A 26-question survey was provided to the lead personnel of the APS teams or Anesthesia Departments at selected Canadian teaching hospitals. This survey was designed to collect information describing the structure and function of acute pain management at these hospitals. The questionnaire was designed by two Anesthesiologists and members of the APS team at London Health Science Centre – Western University and the content was peer-reviewed for validity by a domain specialist. The survey was designed by expert personnel using Qualtrics software. The survey was available in English only. Our institution’s Research Ethics Board provided approval, and a list of targeted Canadian teaching hospitals was compiled. We excluded community hospitals with affiliation to universities, and hospitals offering no or limited inpatient surgical care. A copy of the survey was distributed to the lead postoperative pain management health care providers at these centers via email, and was accompanied by an explanation of the purpose of our study. The questionnaire included 24 questions with closed answers and 2 open ended questions. The questionnaire was designed in a way not to identify the responders or their institutions. In Q1 "Does your hospital have an acute pain service (APS)?”, if the response was no, the survey ended because the rest of the questionnaire depends on the presence of APS.

Results

APS demographics and structure

Among the 32 centers that were contacted, 21 centers (65.6%) responded. Out of the 21 respondents (Figure 1), 18 centers (85.7%) stated that they have a formal APS (72.22% adults, 5.56% pediatrics and 22.22% mixed). Acute pain management was provided by a wide range of personnel (Figure 2). At the responding centers, staff anesthesiologists (88.89%) were most like to participate in pain management, together with anesthesia residents (55.56%), registered nurses (55.56%), nurse practitioners (38.89%), pharmacists (11.11%), advanced practice nurse (11.11%), clinical fellows (22.22%), and anesthesia technicians (5.55%). Regarding after-hours (on-call), for postoperative pain management a number of providers are involved. Most centers (72.22%) rely on the on-call (non-APS) anesthesiologist. Other providers include an APS- assigned anesthesiologist (33.33%), a registered nurse (11.11%), a surgeon (5.55%), and/or clinical fellows (33.33%). The volume of patients being cared for by the APS per week was <100 in 61.11% and ≥100 in 38.885% of the centers.

Figure 1
The presence of APS in main Canadian teaching hospitals.
Figure 2
Acute pain management providers in teaching hospitals.

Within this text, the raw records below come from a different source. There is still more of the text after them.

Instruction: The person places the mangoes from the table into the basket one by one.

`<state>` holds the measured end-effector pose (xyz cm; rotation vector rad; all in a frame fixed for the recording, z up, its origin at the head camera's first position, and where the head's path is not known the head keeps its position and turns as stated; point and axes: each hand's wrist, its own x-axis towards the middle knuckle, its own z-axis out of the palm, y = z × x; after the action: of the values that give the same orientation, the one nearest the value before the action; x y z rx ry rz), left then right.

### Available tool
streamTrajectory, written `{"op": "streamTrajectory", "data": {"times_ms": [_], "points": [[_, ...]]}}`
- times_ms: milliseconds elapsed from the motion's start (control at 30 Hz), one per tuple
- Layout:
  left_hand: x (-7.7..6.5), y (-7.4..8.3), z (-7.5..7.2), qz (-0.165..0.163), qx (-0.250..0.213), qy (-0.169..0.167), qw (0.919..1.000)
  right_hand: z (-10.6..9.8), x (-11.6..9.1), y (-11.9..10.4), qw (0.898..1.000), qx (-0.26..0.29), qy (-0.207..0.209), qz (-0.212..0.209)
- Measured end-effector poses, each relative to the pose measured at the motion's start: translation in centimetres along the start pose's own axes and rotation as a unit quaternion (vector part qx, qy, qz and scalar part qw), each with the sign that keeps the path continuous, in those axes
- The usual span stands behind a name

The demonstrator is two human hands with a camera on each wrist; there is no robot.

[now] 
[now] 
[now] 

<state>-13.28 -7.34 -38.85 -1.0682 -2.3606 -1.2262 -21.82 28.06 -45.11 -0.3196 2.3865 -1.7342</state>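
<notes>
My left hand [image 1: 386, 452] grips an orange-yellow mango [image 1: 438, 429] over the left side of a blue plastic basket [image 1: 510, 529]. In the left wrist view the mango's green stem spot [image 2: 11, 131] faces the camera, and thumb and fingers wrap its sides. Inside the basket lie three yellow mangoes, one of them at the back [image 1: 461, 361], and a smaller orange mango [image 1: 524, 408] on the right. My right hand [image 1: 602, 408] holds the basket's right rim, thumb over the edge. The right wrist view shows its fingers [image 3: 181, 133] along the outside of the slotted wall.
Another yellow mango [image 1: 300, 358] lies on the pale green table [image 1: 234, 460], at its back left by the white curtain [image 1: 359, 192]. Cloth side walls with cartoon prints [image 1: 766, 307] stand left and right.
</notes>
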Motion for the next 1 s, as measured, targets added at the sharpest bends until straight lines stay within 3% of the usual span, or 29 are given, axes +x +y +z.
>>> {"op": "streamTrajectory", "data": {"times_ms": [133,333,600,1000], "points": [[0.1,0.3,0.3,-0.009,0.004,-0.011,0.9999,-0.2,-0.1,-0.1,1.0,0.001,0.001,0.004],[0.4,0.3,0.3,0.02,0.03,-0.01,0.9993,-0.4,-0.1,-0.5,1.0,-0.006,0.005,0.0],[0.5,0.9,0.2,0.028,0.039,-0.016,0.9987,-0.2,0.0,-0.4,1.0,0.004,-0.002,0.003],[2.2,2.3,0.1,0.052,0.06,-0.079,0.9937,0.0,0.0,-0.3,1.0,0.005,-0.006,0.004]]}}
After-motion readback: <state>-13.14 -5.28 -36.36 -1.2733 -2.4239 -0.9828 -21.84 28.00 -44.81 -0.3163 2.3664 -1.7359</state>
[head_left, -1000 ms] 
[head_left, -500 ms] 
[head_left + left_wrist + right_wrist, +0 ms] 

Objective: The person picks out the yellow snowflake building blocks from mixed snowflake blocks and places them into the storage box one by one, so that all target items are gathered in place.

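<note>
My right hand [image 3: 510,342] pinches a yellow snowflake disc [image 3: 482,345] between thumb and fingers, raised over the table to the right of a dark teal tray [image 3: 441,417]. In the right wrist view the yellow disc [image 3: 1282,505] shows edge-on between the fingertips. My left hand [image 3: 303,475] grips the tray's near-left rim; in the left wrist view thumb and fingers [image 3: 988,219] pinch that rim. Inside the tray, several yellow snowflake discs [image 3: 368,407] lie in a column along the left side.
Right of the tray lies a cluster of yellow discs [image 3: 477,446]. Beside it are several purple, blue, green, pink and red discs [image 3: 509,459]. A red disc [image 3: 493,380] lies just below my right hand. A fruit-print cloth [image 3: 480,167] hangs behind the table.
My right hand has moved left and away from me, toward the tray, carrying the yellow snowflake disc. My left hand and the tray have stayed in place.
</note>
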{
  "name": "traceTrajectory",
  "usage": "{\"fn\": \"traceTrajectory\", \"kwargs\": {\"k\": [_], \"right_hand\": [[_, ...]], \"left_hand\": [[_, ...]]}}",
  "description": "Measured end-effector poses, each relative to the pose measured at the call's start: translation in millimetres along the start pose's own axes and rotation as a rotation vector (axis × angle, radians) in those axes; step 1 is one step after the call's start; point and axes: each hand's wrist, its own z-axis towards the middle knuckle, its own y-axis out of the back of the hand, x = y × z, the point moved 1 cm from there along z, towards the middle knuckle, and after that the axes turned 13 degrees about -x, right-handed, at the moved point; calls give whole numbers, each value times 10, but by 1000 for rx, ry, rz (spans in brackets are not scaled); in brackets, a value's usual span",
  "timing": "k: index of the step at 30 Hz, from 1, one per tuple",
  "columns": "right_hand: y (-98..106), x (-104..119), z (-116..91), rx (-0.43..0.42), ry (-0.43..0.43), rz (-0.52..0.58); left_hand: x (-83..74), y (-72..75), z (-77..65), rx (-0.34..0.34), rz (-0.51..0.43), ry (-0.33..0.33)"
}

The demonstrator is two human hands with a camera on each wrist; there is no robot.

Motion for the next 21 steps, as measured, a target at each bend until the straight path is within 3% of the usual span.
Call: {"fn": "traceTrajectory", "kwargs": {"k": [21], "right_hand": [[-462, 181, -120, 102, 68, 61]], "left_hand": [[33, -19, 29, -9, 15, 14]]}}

Pain protocols and standardized orders

Fifteen centers (83.33%) utilize standardized order sets for postoperative pain management and thirteen centers (72.22%) use an electronic record for APS orders and documentation of follow-up. Fourteen centers (77.77%) have updated postoperative pain management protocols. Fifteen centers (83.33%) utilize standardized order sets for postoperative pain management. These standardized orders include printed hardcopy protocols (60%), electronic protocols on hospital website (66.67%), pharmacologic pain interventions (73.33%), and non-pharmacologic pain interventions (20%).

Postoperative pain assessment

The measure of successful pain management by APS teams is as follows: a change in pain scores (83.33%), changes in functional ability (61.11%), developing less side effects from treatment (55.56%), patients' satisfaction (50%), shortened patients' length of stay (38.89%), less frequent returning to emergency department because of pain or medication side effect after discharge (16.67%) and success of regional anesthesia (11.11%).

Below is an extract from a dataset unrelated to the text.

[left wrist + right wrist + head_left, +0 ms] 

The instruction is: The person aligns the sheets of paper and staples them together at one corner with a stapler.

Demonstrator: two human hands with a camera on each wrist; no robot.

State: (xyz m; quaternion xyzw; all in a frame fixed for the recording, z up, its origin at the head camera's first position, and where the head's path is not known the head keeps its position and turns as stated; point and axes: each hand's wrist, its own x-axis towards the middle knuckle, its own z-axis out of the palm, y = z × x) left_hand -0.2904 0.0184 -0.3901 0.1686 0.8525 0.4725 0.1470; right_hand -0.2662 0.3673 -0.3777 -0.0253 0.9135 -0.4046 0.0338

Regional anesthesia and ambulatory analgesia

Fifteen centers (83.33%) have an established regional anesthesia team. In ten centers (55.56%), regional anesthesia and APS work as one team. In five centers (27.75%), the regional anesthesia team is distinct from the APS team (Figure 3). Nine centers (50%) offer ambulatory nerve catheter analgesia after discharge home. Ten centers (55.55) follow up with their patients after discharge from the hospital when they receive a regional block. The after-discharge follow-up is performed by the regional anesthesia team (33.33%), the anesthesiologist who started the block (33.33%), the APS team (16.67%) or a registered nurse (16.67%).

Figure 3
The relation between acute pain service and regional anesthesia teams in teaching hospitals.

Lidocaine and ketamine

Ketamine is used for postoperative pain management in 61.11% of the centers. Ten centers (55.55%) run intravenous ketamine. Five centers (27.77%) use oral ketamine (off labelled). Ketamine is added to IV-PCA opioids in two centers (11.11%). Intravenous lidocaine infusion for analgesia is used in ten centers (55.55%). Continuous cardiovascular monitoring is required in 30% of these centers (3/10).

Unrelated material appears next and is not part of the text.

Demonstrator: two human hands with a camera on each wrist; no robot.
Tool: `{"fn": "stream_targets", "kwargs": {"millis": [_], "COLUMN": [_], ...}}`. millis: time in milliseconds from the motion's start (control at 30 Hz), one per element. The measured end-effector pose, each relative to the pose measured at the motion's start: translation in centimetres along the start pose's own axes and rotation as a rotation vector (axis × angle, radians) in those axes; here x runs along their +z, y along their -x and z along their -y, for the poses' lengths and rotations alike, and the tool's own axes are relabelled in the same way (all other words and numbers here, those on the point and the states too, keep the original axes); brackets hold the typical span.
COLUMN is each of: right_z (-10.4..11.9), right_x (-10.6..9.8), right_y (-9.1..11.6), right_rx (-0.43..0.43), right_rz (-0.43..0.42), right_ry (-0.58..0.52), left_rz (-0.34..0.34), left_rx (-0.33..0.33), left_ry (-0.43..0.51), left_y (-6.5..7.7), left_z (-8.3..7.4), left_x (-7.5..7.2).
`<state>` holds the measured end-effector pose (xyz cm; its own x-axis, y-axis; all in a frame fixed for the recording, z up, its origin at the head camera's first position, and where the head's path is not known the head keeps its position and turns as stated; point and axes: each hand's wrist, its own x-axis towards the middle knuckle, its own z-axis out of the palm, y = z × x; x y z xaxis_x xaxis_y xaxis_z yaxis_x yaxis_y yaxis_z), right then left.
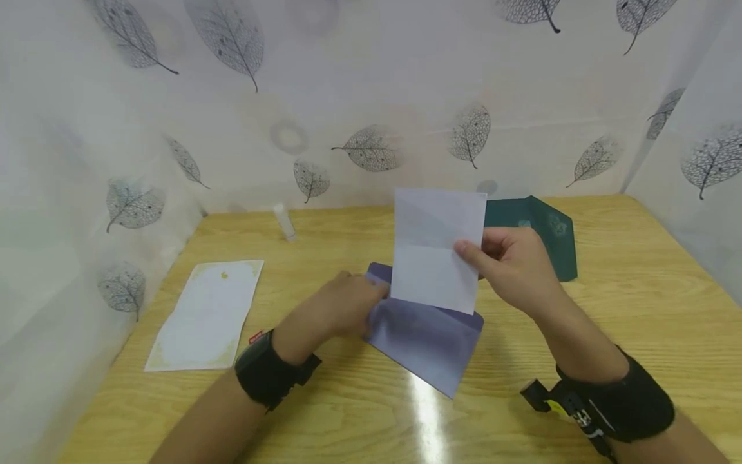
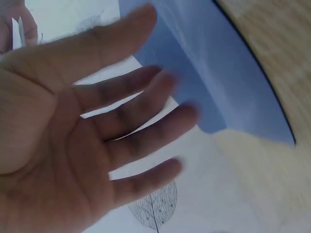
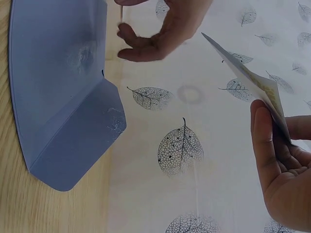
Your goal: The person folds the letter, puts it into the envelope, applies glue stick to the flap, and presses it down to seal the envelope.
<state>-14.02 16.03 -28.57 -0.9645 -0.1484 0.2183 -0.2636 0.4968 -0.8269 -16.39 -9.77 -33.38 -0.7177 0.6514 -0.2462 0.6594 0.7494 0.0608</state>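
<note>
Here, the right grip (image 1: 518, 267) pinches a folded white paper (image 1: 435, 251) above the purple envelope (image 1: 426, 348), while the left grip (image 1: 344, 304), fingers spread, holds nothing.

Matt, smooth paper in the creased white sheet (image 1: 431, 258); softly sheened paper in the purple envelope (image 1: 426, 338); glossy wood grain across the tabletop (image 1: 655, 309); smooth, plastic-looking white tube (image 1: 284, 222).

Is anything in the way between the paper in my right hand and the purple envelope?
Nothing visible is. The right wrist view shows an open gap between the paper and the purple envelope. Your left hand is at the envelope's left side, not between them.
</note>
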Motion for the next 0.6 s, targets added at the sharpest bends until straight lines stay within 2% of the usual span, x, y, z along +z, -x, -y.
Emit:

Pain management modalities and patient follow-up

All 18 centers which have an APS offer intravenous patient-controlled analgesia (IV-PCA) and epidural analgesia. IV-PCA is followed by the APS team (94.44%), in conjunction with other providers who are not part of the APS team, a registered nurse and/or a clinical nurse specialist (38.88%), and a surgeon (16.67%). Regarding epidural catheter management, follow-up is performed by the APS team (94.44%) or the anesthesiologist who started the epidural (5.56%). Other non-APS members also provide follow-up: a registered nurse and/or a clinical nurse specialist (33.33%), or a surgeon 11.11 %. Dedicated regional anesthesia teams are not routinely involved in epidural follow-up.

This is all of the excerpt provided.